◆ Task instructions: Retrieve every line from the records in which the word "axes" occurs.

:: Excerpted records

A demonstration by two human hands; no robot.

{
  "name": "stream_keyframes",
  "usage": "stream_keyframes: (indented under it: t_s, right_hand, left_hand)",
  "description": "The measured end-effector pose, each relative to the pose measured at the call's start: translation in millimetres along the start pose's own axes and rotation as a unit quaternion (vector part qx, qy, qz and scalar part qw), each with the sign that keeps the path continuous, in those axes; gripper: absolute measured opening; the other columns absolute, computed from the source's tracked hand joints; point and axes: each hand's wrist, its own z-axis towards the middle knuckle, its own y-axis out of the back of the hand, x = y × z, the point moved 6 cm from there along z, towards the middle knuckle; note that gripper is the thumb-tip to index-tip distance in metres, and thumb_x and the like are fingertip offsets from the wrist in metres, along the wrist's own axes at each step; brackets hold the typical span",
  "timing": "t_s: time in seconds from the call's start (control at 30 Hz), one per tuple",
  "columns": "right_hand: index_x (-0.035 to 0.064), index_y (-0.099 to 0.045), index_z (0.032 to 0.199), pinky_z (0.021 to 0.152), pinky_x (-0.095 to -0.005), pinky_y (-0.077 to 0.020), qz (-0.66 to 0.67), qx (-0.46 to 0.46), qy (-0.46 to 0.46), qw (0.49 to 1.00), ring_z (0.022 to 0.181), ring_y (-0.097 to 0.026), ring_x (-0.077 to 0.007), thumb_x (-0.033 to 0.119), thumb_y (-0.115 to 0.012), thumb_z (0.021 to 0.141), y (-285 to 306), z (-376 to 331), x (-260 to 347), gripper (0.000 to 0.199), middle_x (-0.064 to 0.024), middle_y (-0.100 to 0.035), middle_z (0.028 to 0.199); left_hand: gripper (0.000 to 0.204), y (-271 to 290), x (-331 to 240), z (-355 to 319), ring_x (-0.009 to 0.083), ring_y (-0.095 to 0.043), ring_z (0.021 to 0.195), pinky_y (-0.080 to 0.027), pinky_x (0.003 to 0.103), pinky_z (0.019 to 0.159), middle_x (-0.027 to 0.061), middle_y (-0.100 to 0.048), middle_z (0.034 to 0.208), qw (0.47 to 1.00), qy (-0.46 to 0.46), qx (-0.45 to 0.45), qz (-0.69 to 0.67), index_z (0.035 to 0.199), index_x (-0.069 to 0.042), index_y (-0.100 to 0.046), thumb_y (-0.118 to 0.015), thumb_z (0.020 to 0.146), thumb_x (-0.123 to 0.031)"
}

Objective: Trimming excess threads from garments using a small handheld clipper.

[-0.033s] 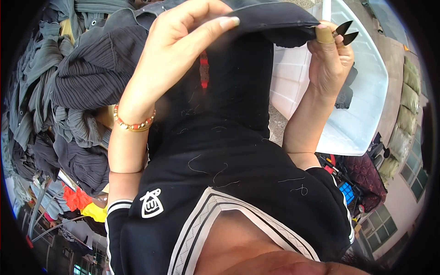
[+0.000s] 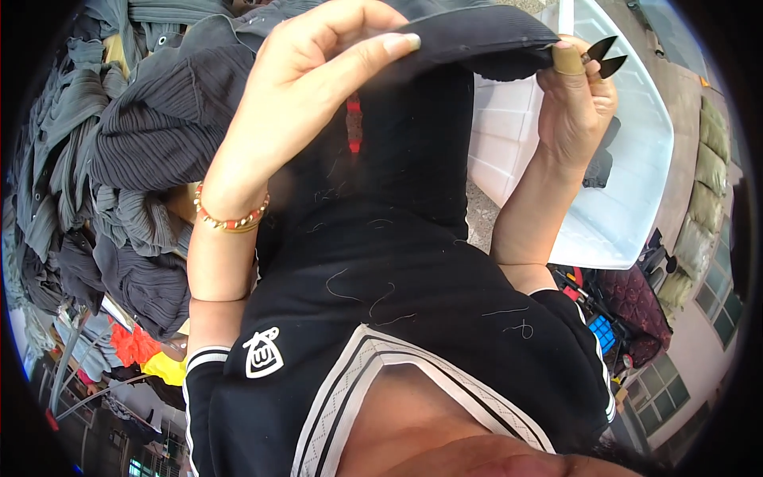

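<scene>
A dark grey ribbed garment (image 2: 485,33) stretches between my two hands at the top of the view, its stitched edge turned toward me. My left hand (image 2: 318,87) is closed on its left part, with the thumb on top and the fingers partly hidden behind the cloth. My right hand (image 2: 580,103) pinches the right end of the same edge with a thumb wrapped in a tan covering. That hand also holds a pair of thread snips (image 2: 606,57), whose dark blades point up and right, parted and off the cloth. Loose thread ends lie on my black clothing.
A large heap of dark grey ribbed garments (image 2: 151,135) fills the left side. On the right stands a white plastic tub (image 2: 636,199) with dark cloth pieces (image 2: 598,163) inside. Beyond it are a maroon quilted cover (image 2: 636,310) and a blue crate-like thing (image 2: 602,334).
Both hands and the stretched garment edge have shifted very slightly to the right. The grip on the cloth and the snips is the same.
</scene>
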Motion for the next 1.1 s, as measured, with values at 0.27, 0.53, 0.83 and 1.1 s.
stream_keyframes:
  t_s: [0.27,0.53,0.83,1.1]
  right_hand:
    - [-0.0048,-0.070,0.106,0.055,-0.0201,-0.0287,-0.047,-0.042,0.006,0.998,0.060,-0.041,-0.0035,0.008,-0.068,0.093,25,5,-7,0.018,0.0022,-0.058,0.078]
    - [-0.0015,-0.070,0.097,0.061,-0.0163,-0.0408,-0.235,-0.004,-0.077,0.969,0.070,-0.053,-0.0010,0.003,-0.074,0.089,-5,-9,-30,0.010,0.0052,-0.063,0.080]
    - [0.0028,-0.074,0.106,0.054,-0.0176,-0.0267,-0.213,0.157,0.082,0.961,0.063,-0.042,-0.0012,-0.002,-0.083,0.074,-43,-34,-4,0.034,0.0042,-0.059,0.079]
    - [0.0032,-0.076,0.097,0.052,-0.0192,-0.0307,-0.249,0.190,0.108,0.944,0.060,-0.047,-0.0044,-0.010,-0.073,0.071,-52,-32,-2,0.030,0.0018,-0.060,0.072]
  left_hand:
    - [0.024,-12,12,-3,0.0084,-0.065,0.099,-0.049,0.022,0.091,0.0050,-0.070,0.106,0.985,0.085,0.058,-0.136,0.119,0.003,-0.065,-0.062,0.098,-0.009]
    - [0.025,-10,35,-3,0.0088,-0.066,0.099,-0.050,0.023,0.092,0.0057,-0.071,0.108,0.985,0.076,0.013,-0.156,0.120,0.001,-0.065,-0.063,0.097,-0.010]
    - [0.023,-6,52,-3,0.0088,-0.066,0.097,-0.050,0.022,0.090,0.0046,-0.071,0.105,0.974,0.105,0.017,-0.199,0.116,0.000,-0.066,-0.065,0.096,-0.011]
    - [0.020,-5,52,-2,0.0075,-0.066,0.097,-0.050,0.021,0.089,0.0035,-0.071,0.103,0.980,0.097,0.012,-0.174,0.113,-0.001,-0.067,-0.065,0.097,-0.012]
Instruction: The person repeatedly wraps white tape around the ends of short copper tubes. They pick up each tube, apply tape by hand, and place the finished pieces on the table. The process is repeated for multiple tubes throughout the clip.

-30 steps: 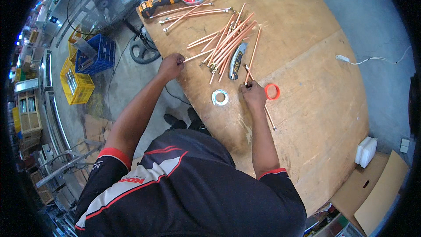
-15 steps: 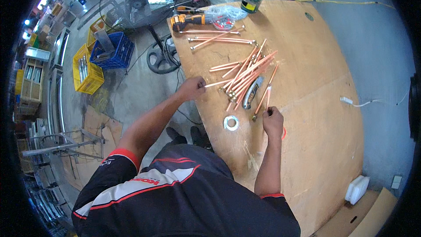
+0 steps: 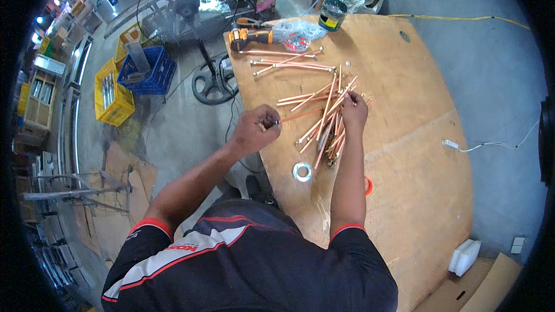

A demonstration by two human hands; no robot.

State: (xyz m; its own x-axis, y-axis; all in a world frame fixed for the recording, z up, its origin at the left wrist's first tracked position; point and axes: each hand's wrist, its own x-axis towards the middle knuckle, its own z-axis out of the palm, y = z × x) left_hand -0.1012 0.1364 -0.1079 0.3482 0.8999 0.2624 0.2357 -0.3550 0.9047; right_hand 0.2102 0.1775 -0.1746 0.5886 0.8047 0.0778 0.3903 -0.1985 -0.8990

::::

◆ Result:
  "description": "The measured end-effector pose, each relative to the pose measured at the call's start: translation in millimetres along the start pose's own axes and rotation as a unit quaternion (vector part qx, qy, qz and scalar part qw), each with the sign that keeps the path continuous, in those axes; gripper: absolute measured opening; the other columns absolute, computed from the source's tracked hand joints; point and axes: each hand's wrist, its own z-axis towards the middle knuckle, its own y-axis out of the back of the hand, x = y × z, the point moved 6 cm from there along z, towards the middle knuckle; note that gripper is the thumb-tip to index-tip distance in metres, and thumb_x and the like are fingertip offsets from the wrist in metres, along the wrist's own axes at each step; brackets hold the typical span",
State: (xyz m; its own x-axis, y-axis; all in a world frame fixed for the recording, z up, its origin at the left wrist's first tracked position; point and axes: each hand's wrist, its own x-axis towards the middle knuckle, its own z-axis out of the palm, y = z × x) left_hand -0.1012 0.1364 -0.1079 0.3482 0.8999 0.2624 0.2357 -0.3550 0.9047; right_hand 0.2102 0.1775 -0.1746 0.5886 0.8047 0.0778 0.3903 -0.1985 -0.8990

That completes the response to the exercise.